Kenyattas Leben ist eng mit dem Widerstand gegen den Kolonialismus verflochten. Nach frühen Jahren als Handwerker in Nairobi schuf er im Kramladen „Kenyatta Store" eine wichtige Anlaufstelle für die lokale Bevölkerung. Seine politisch aktivistische Laufbahn begann, als er 1924 Mitglied der Kikuyu Central Association wurde und sich gegen Eingriffe wie Genitalverstümmelungen einsetzte.

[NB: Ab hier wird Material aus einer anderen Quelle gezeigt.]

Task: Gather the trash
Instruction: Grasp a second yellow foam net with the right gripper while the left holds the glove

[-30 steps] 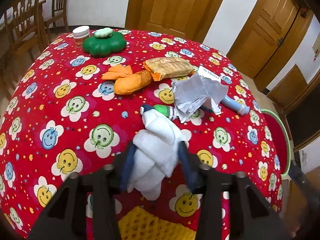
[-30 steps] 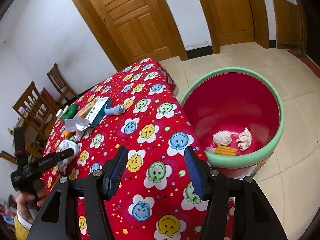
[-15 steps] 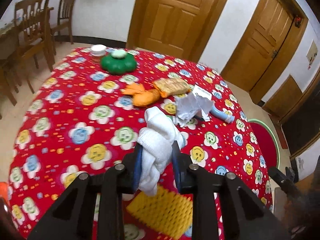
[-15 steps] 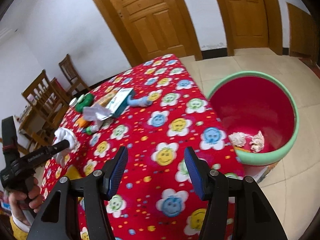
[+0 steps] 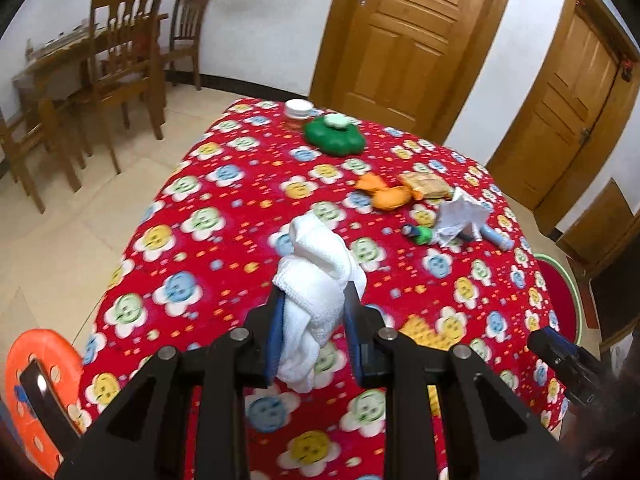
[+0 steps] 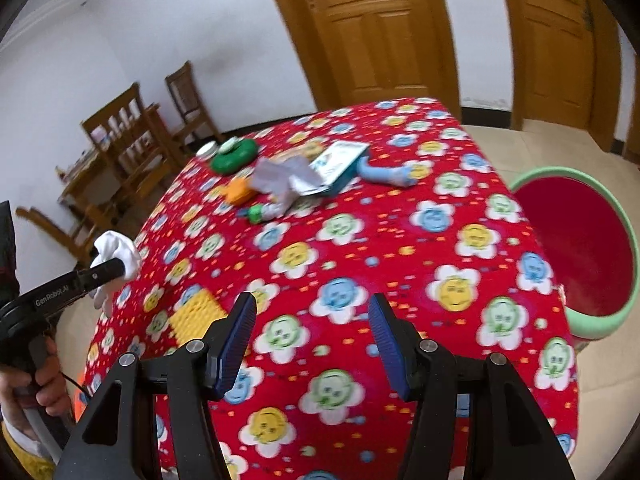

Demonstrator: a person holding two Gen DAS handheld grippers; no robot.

Selten ist in Biografien ein solches Maß an Härte zu finden: Als Anführer des Mau-Mau-Bewegung, die von den Briten als Aufstand gewertet wurde, saß er sieben Jahre Zwangsarbeit im Gefängnis Lokitaung inne. Erst 1959 kehrte der nun fast Siebzigjährige zurück nach Kenia und stand vor dem Ende seiner Ära durch KANU.
Kenyatta ist historisch bedeutsam, weil seine Präsenz das Kennzeichen für den Wandel eines Landes von einer Kolonie zu einem souveränen Staat darstellt. Er vertrat nicht nur seinen „Kiambu-Clan", sondern die gesamte schwarze Bevölkerung Ostafrikas auf internationaler Ebene.
Selbstverständlich erscheint ein Porträt eines Präsidenten, sobald sich eine Nation in einer Republik mit Währungsbedarf befunden. Während Britisch-Ostafrika noch von britischen Pfundnoten geprägt war, brach Kenyatta 1963 und die Unabhängigkeit der Republik das Paradigma neu.
Folgendes Szenario ist auf den Münzen erkennbar:
Für den Sammler ist Jomo Kenyatta besonders faszinierend, da seine Darstellung auf der Währung keine reine Dekoration war. Er stand symbolisch für die „Realpolitik" und die Härte des Freiheitskampfes – ein selten gebrochener Stil im Vergleich zu abstrakten Nationaltierem wie dem Löwen.
Seltene Münzen aus dieser Ära oder nachfolgende Gedenkmünzen besitzen eine emotionale Dichte. Sie repräsentieren den Übergangsweg von einer Unterdrückungspolitik zur Unabhängigkeit. Wer heute solche Stücke findet, bewahrt also nicht nur metallische Wertstoffe, sondern dokumentiert die Geburt eines Staates. Die Verbindung zwischen einem Mann der Kikuyu-Tradition und dem modernen Staat ist das, was Kenyatta-Münzen für Sammler so wertvoll macht.